Reproduce the section of the listing that begins at the line containing "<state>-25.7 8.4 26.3" and finishes at the line containing "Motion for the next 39". Include both end lines and nothing beyond them.

- Data provided
◇ ◇ ◇ ◇ ◇ ◇ ◇

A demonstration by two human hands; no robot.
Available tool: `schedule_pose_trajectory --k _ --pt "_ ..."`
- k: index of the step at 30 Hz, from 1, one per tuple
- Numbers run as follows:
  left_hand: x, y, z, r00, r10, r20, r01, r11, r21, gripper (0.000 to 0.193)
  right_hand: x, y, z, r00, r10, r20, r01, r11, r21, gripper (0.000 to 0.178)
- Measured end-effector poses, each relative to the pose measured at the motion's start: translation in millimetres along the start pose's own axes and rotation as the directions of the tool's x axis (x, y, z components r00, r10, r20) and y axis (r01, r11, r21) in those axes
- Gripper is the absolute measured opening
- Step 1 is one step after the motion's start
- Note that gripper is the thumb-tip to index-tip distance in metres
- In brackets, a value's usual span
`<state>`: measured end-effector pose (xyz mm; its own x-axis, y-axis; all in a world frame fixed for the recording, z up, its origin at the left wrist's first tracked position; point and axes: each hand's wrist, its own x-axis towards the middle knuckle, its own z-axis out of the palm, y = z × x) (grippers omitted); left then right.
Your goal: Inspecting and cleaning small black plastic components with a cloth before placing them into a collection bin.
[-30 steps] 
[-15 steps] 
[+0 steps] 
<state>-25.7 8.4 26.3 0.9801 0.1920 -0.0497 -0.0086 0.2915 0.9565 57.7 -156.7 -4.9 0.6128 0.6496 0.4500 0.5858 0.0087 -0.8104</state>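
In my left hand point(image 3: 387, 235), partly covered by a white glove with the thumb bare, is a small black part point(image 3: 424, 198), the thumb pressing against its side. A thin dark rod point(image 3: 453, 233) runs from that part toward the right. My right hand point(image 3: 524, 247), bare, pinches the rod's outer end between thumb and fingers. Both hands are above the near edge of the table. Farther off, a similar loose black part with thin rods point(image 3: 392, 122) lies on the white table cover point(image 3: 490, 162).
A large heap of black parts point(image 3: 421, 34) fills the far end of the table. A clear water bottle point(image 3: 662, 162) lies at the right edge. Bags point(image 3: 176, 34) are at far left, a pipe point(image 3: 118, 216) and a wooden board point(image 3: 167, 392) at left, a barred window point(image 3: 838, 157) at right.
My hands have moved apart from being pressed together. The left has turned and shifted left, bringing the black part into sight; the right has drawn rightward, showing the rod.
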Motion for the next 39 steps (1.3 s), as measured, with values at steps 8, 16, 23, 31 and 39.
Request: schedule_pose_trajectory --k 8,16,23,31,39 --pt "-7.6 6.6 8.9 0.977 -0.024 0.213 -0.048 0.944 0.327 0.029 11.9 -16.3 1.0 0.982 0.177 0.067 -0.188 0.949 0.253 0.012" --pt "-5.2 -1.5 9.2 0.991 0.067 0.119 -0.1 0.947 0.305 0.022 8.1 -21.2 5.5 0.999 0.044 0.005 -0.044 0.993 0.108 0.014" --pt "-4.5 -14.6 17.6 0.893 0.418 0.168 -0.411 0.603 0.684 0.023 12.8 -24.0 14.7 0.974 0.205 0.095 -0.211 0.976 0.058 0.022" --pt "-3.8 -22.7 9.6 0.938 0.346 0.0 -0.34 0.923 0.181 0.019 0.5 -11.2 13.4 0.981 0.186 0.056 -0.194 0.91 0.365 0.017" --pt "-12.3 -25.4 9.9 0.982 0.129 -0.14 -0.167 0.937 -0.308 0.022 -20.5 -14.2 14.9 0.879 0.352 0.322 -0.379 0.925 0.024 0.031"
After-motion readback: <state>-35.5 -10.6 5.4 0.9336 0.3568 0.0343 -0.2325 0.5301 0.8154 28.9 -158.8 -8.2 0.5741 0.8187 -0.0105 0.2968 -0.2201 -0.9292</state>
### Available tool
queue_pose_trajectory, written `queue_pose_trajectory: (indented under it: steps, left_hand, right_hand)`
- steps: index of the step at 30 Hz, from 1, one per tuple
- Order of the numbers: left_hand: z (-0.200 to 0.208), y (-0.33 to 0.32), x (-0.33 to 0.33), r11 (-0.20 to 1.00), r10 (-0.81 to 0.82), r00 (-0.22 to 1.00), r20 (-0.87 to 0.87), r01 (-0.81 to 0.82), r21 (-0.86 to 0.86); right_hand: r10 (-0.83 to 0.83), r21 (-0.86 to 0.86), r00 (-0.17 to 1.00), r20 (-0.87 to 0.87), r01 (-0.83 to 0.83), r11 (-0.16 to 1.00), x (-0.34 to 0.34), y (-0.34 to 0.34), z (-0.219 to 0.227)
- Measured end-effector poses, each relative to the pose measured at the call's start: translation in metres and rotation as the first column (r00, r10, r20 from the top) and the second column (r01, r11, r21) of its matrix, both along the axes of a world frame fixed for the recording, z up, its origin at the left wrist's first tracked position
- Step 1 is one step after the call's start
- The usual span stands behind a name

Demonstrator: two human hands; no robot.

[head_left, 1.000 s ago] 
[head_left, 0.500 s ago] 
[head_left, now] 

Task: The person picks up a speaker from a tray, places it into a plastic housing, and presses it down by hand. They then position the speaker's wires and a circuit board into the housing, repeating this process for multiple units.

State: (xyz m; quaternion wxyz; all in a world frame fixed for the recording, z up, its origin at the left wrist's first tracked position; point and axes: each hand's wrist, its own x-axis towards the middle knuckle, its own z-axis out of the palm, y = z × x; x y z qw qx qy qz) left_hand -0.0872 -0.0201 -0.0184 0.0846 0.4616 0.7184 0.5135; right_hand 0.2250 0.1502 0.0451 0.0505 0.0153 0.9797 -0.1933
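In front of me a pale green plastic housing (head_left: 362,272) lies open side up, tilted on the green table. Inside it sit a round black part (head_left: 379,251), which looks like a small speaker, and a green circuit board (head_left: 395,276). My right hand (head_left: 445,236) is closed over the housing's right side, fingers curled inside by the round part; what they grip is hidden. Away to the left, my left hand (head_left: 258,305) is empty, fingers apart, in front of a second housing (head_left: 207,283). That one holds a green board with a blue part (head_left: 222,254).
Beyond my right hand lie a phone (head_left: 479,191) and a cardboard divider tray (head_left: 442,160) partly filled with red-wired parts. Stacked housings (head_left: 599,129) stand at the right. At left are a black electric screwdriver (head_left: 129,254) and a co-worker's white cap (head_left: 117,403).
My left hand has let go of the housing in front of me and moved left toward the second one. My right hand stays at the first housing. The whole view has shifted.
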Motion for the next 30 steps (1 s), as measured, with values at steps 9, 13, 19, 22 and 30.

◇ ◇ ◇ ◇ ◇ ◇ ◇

- Result of this task
<state>-25.7 8.4 26.3 0.9801 0.1920 -0.0497 -0.0086 0.2915 0.9565 57.7 -156.7 -4.9 0.6128 0.6496 0.4500 0.5858 0.0087 -0.8104</state>
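In my left hand point(image 3: 387, 235), partly covered by a white glove with the thumb bare, is a small black part point(image 3: 424, 198), the thumb pressing against its side. A thin dark rod point(image 3: 453, 233) runs from that part toward the right. My right hand point(image 3: 524, 247), bare, pinches the rod's outer end between thumb and fingers. Both hands are above the near edge of the table. Farther off, a similar loose black part with thin rods point(image 3: 392, 122) lies on the white table cover point(image 3: 490, 162).
A large heap of black parts point(image 3: 421, 34) fills the far end of the table. A clear water bottle point(image 3: 662, 162) lies at the right edge. Bags point(image 3: 176, 34) are at far left, a pipe point(image 3: 118, 216) and a wooden board point(image 3: 167, 392) at left, a barred window point(image 3: 838, 157) at right.
My hands have moved apart from being pressed together. The left has turned and shifted left, bringing the black part into sight; the right has drawn rightward, showing the rod.
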Motion for the next 39 steps (1.3 s), as measured, with values at steps 8, 16, 23, 31 and 39.

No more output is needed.